She walked boldly past him, defying him to stop her. For a second, it seemed he wasn’t even going to try. Then something snapped inside him, intent flared in his eyes. He swept the rake into the air and turned towards Rachel. With her gaze fixed on the prize of the pile of papers on the table, she didn’t realize what was about to happen. But I did.

My charge took him off balance and I grabbed the rake as he fell. His shoulder struck the edge of the table, which toppled with him. Rachel cried out and jumped back in alarm. The papers, the empty box, the whisky bottle and tumbler all crashed down, the bottle catching Cardale on the brow as he hit the ground. He grunted and lay where he was.

‘Oh my God,’ Rachel gasped, her hand to her mouth.

‘It’s all right,’ I said, tossing the rake away across the lawn. ‘It’s all right.’ I moved between her and Cardale.

‘What … what was he going to do?’

‘Something stupid. Something very stupid.’

She clasped my hand. ‘Is he … OK?’

As if in answer, Cardale moaned and looked up at us, blinking in shock. There was blood above his right eye, where the bottle had struck him. The bottle itself lay close to his face, the contents
leaking out into the grass. He gazed blearily at it, then back up at us. ‘Oh shit,’ he mumbled. He touched the wound on his brow and winced. ‘Sorry. I … I didn’t mean to…’
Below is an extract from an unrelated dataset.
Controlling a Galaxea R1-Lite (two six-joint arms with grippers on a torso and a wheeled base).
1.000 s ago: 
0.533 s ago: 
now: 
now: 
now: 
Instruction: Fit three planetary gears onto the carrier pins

‘It looked to me like you meant it,’ I said, stepping cautiously towards him.

He closed his eyes and slowly shook his head. He seemed as shocked by what he’d nearly done as Rachel was. And all the rage had left him. ‘It’s not worth any of this,’ he murmured.

‘Amen to that,’ said Rachel, so softly I’m not sure he heard her.

He reopened his eyes and struggled to focus on us. ‘What do you want from me?’ he asked resignedly.

‘What I’ve wanted all along,’ Rachel replied. ‘The truth.’

TWENTY

The kitchen at Cherrygarth, like the house itself, was scaled to serve the large family that Geoffrey Cardale, when he originally bought it, may have imagined would one day fill the place. Somehow that had never happened and now his grandson was the sole occupant. Simon Cardale was sitting with us at the wide table that filled one end of the room, looking absurdly childlike with his tousled mop of hair and the Rupert Bear slippers he’d swapped his gumboots for. He had a strip of plaster on his brow and a mug of coffee in his hand, both supplied by Rachel, who’d recognized in the man who’d just tried to attack her with a rake someone who was actually even more vulnerable than she was and had taken pity on him as a result.

The chaos of unwashed dishes in the sink and the fact that the sink in question, along with the stove and all the other fittings, appeared several decades old, reinforced the impression that Cardale was a man whose need for mothering – or nannying, in his mother’s lifelong absence – hadn’t ended with childhood. He knew as much himself, as his shamefaced glances around made clear. The gallery was a front. This was where the reality of his life was laid bare.

‘Thank God you stopped me,’ he said, slurping his coffee. ‘I was … het up. I wasn’t … myself.’ He rubbed his eyes. ‘You’re right
and
wrong about those papers.’ We’d brought the unemptied boxes into the kitchen with us. They stood on the floor by the table.
‘Linley told me to destroy everything of Grandfather’s I still had. But there’s nothing about the Picassos – or Desmond Quilligan – in any of those documents. Bills of sale; catalogues; bank statements; business correspondence: it’s all worthless stuff. I knew that. I’ve checked through it several times over the years. Linley wouldn’t listen. “Burn the whole damn lot.” His words on the phone to me last night. He’d guessed who you really were, Miss Banner, and the fact that you knew about Desmond scared him. I’ve never heard fear in his voice before. You know what? It was a good thing to hear. He deserves to be scared.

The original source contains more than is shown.